Peygamberimizin türbesi Yeşil Kubbe'nin altında bulunuyor. Peygamberimizi ziyaret için Medine'ye gidenler, Peygamberimizin huzurunda dururlar. Ona salat ü selam okurlar. Baktıklarında gördükleri "Şebeke-i Saadet" olarak bilinen Peygamberimizin türbesinin önündeki altın rengindeki parmaklıklardır.

Parmaklıklardan biraz içeri doğru baktıklarında ise Hücre-i Saadetin dış kısmında yukarıdan aşağı doğru sarkıtılmış olan Kelime-i Tevhid motifli yeşil bir örtü görürler. Bu örtü Hücre-i Saadetin üç cephesinden de görülür.
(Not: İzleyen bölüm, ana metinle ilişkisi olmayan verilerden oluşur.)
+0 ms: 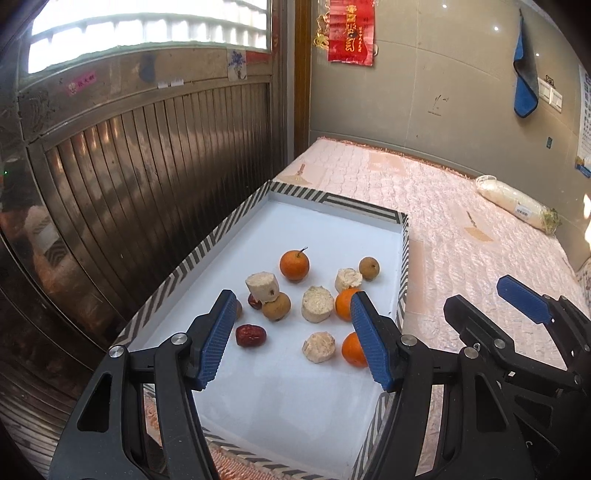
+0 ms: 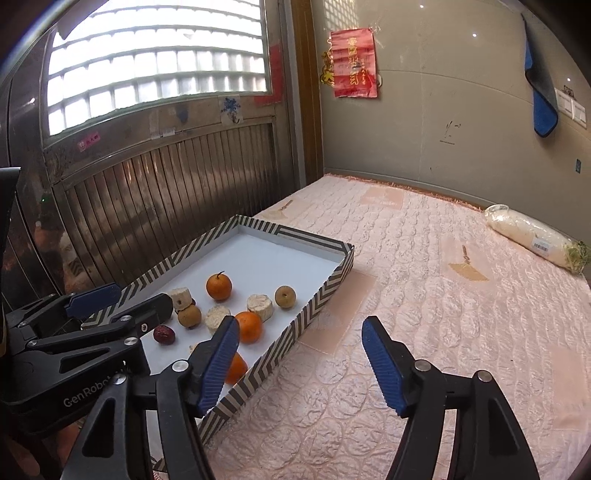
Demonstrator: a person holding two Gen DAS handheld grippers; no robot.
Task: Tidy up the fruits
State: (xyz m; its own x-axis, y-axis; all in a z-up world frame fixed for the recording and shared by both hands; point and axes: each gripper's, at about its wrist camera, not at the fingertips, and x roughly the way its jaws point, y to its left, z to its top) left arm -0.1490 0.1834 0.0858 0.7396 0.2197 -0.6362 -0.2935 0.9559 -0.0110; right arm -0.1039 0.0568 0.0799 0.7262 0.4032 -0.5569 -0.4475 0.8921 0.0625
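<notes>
A shallow white tray with a striped rim (image 1: 221, 229) (image 2: 321, 291) lies on a pink quilted bed. In it are three oranges, one with a stem (image 1: 294, 264) (image 2: 218, 286), brown longans (image 1: 369, 268) (image 2: 285, 296), red dates (image 1: 250, 335) (image 2: 163, 335) and several pale cut chunks (image 1: 317, 303) (image 2: 259, 306). My left gripper (image 1: 293, 317) is open and empty, hovering over the tray's near half; it also shows in the right wrist view (image 2: 122, 299). My right gripper (image 2: 300, 341) is open and empty over the quilt right of the tray; it also shows in the left wrist view (image 1: 480, 299).
A wrapped white radish (image 1: 517, 204) (image 2: 535, 240) lies at the bed's far right. A ribbed metal door (image 1: 147, 166) stands left of the tray. A grey wall with a red hanging (image 1: 351, 31) and a blue cloth (image 1: 524, 81) is behind.
</notes>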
Bundan başka bir şey görmek mümkün değildir.

Hücre-i Saadete girmek için doğu tarafında küçük bir kapı vardır. Bu kapı sürekli kapalıdır. Buranın anahtarı özel görevlilerde bulunur, onlar da ara sıra oranın tozunu almak için girerler. Başka bir şekilde hiç kimsenin girmesine izin verilmez.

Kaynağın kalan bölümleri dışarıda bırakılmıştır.